Start from the beginning
                                    

            Aku memang tidak memiliki bayangan tentang apa yang hendak Rangga katakan padaku saat ini, sama sekali. Yang pasti, aku yakin apapun yang akan dia katakan bukanlah hal yang baik. Dan keyakinan tersebut membuat jantungku berdegup beberapa kali lebih cepat.

            Aku mengangguk.

            Rangga berdeham. Seolah sedang membersihkan apapun yang menyumbat tenggorokannya yang membuat dia kesulitan untuk berbicara. Wajahnya terlihat seolah apa yang hendak ia katakan adalah sesuatu yang tidak mudah untuk diucapkan.
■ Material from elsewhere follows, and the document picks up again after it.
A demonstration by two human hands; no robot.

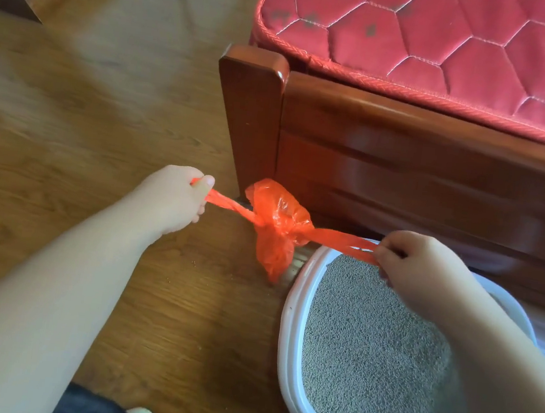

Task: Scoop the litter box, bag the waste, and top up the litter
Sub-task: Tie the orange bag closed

            "Sebenernya—" dia menggantung kalimatnya, membuatku mematung di tempat dengan luar biasa penasaran. "Lo beneran nggak akan bilang sama siapa-siapa, kan?" katanya lagi.
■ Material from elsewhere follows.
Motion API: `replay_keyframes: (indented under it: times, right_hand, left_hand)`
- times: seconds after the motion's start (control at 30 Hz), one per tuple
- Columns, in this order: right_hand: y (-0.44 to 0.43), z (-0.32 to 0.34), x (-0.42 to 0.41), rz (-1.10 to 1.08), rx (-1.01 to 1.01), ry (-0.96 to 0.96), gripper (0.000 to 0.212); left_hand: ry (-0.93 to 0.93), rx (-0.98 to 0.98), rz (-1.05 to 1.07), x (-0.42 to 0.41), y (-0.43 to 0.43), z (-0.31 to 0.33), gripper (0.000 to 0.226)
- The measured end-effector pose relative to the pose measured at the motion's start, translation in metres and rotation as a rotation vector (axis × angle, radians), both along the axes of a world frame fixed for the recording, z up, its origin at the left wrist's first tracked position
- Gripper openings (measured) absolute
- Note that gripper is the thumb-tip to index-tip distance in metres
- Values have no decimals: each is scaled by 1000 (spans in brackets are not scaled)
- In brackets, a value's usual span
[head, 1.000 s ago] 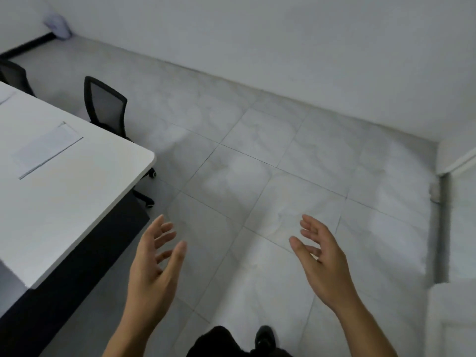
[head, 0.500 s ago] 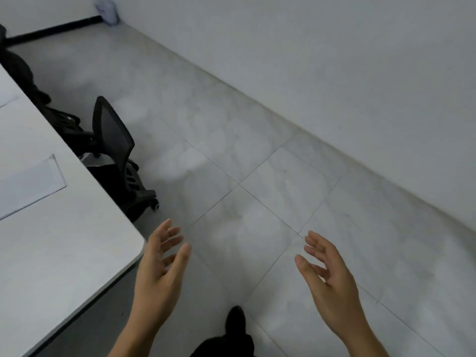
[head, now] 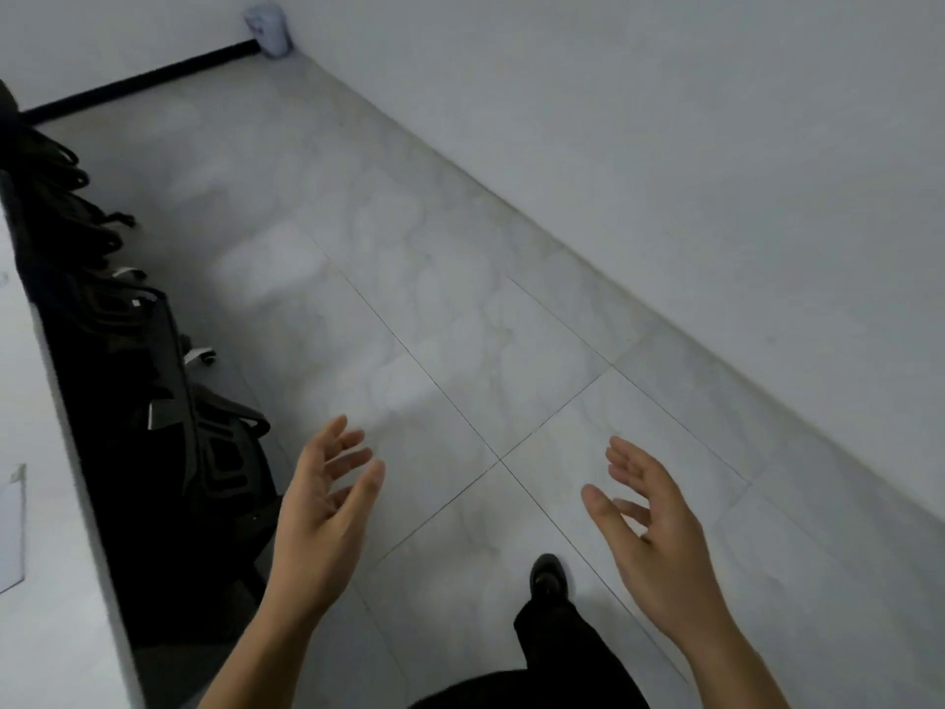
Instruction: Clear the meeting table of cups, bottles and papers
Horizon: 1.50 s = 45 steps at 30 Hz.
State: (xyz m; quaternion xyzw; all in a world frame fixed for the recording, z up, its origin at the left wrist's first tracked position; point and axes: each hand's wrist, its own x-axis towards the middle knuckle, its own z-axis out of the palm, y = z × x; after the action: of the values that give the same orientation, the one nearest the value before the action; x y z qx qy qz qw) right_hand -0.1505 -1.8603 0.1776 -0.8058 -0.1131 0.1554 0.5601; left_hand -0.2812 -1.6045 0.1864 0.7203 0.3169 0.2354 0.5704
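The white meeting table runs along the left edge of the head view. A sheet of paper lies on it at the far left, partly cut off by the frame. My left hand is held out over the floor, right of the table edge, fingers spread and empty. My right hand hovers further right, also empty with relaxed fingers. Both palms face each other. No cups or bottles show.
Black office chairs are tucked along the table's right side. A small white bin stands in the far corner. Grey tiled floor stretches ahead between the chairs and the white wall. My shoe steps forward.
The view has swung round the table corner; the table and paper have slid to the left edge, and the aisle beside the chairs now lies ahead. Both hands stay empty and spread.
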Motion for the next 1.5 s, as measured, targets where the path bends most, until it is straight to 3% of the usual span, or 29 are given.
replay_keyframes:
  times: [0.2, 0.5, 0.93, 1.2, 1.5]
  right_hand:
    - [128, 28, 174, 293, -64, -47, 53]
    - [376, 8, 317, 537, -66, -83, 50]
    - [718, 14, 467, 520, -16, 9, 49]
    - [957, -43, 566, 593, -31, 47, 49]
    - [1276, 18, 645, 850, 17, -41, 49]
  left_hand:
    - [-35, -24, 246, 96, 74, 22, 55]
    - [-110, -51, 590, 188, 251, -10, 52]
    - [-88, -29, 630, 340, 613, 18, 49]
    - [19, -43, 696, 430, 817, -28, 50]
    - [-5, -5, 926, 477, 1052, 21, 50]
            Dia ini! Katakan saja padaku agar aku tahu dan bisa menilai sendiri apakah aku boleh atau tidak mengatakannya pada orang lain. Lagipula, memangnya dia tidak tahu aku, apa? Aku kan tidak memiliki satu orang teman pun di sini. Jadi, siapa gerangan yang dimaksud Rangga siapa-siapa-nya aku?

            Tapi, aku hanya mengangguk.

            Rangga ikut mengangguk. "Sebenernya Arjuna sakit," katanya. Kini wajahnya terlihat begitu murung.

            Sakit?

            Sakit apa?

            "Sakit?" tanyaku. Perasaanku kembali terasa tidak enak.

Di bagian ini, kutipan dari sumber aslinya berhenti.